Until the early 21st century, some of these conflicts were dealt with through dual mandates. Northern Ireland MPs often sat in both the old Stormont and at Westminster. During the transition to devolution, Labour’s leaders in Scotland and Wales, Donald Dewar and Alun Michael, remained MPs and sat in both parliaments. Alex Salmond was SNP leader for the second time from 2004 to 2014, even though he did not sit at Holyrood until 2007, and did not give up his Westminster seat until 2010 – even while serving as first minister.
Then came the expenses scandal. Dual mandates were now thought to be inherently sleazy and were widely banned. Yet the rules remain tangled. In Northern Ireland, the DUP leader, Jeffrey Donaldson, has just had to choose between his election to Westminster and to Stormont; he chose Westminster. A similar ban on dual mandates exists in Wales.

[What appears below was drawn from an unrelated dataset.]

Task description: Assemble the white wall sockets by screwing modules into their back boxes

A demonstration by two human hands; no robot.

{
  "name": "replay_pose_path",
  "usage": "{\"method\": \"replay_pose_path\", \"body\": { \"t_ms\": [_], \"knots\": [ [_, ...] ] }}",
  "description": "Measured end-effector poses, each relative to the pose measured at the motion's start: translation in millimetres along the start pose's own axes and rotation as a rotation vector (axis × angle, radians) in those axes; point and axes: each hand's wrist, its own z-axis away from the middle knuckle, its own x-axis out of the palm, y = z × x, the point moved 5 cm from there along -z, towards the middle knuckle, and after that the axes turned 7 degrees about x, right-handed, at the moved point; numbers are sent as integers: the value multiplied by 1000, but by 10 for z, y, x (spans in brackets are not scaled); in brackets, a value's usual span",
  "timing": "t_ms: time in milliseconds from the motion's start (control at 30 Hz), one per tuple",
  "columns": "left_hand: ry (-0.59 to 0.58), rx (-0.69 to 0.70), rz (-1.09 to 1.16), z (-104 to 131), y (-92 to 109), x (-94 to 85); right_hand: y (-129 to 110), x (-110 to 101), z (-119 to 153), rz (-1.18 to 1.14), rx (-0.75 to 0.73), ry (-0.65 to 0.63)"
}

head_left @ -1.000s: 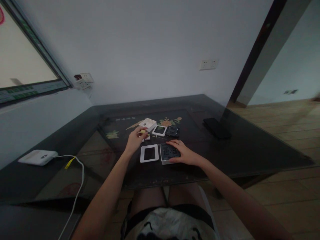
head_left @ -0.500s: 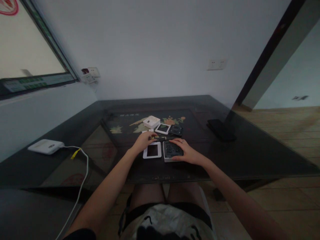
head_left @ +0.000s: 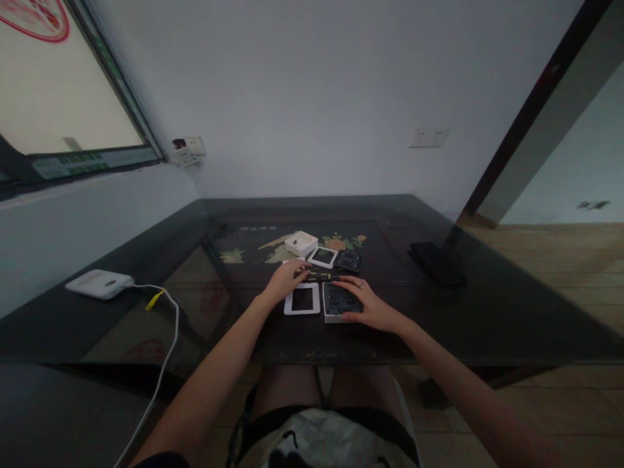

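Observation:
My left hand (head_left: pixel 286 279) is closed at the fingertips around the near end of a dark screwdriver (head_left: pixel 320 277) with yellowish markings. Its shaft points right, toward my other hand. Below it lies a flat white square frame (head_left: pixel 315 301) with a dark middle. My right hand (head_left: pixel 370 307) grips the right side of a square casing (head_left: pixel 340 300), which has a black ribbed top and white sides. Thumb and fingers span its near and far edges while it rests on the table. The casing's right part is hidden under the hand.
Behind the hands sit an open white box (head_left: pixel 301 243), a second white frame (head_left: pixel 324 257) and a black square part (head_left: pixel 350 261). A dark phone-like object (head_left: pixel 437 264) lies right. A white device (head_left: pixel 100 284) with a white cable (head_left: pixel 171 338) lies left on the dark table (head_left: pixel 234 325).
The view has tilted slightly, so everything appears a little lower and further right. My left hand has shifted slightly at the screwdriver. My right hand keeps its place on the casing.

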Motion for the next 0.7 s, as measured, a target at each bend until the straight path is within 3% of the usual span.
{"method": "replay_pose_path", "body": {
  "t_ms": [167,300,400,500,600,700],
  "knots": [
    [192,-159,-37,33,-267,-155,-164,-282,-137,36,-38,131],
    [276,-260,-43,71,-410,-208,-396,-418,-598,108,-95,124],
    [277,-353,-53,94,-471,-200,-456,-271,-1102,250,-42,36],
    [250,-446,-78,115,-518,-186,-381,-3,-1532,472,101,-84],
    [241,-463,-93,124,-540,-185,-329,191,-1770,551,154,-96],
    [252,-448,-95,123,-549,-189,-295,304,-1840,626,180,-103]
  ]
}}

But the Scottish Tory leader, Douglas Ross, still sits at Holyrood and Westminster.
And while Burnham would be required by law to choose between his mayoral post and a seat in parliament, Khan could hold both, as both Johnson and Ken Livingstone did for limited periods. Most mayoralties outside Greater Manchester and West Yorkshire also permit dual mandates. Labour’s Dan Jarvis was mayor of South Yorkshire until earlier this month, while continuing to be an MP.
The present mess does an active disservice to Britain’s public life. Any system that played a part in stopping a talented Tory like Ruth Davidson playing a larger role on the UK stage is a failing system. So is one that prevents Labour’s Burnham from leveraging the credibility he gained from leaving Westminster into a national asset for his party. Any system that instead produces a Boris Johnson – as our mismatch of devolved and centralised has done – needs a rethink.
Some will argue that the answer is an all-embracing new constitutional settlement, in which the great cities, regions and nations are all somehow represented, German Bundesrat-style, in a new upper house to replace the Lords. In an intergovernmental scheme of that sort the devolution barons – Drakeford and Donaldson, Nicola Sturgeon and maybe even a future first minister of England – might find a place ex officio, helping to make dual mandates more comprehensible and less open to charges of sleaze, and making it more likely that the parties will be able to elect the leaders they want.
The underlying difficulty, though, remains the abject failure of the UK parliament and the UK parties to either understand or adapt to devolution. Government in Britain was fundamentally reshaped by the creation of the Scottish and Welsh parliaments, plus the Northern Ireland assembly and the mayoralties. The parties were slow and resistant to change. Their rules and their thinking still reflect their reluctance.
The answer is neither to abandon devolution nor to embrace it with renewed fervour. It is to recognise its real strengths but also its real failings, and to adapt these lessons within a shared idea of Britain that is neither nostalgically reactionary nor grindingly utopian. This is not an argument for Andy Burnham to be the next Labour leader, or for him not to be. But it is an argument for him to be able to stand. It is an argument for parties opening up the rules a bit more, and for recognising the kind of country we have become. Do that, and we might be on the way to solving the Burnham problem.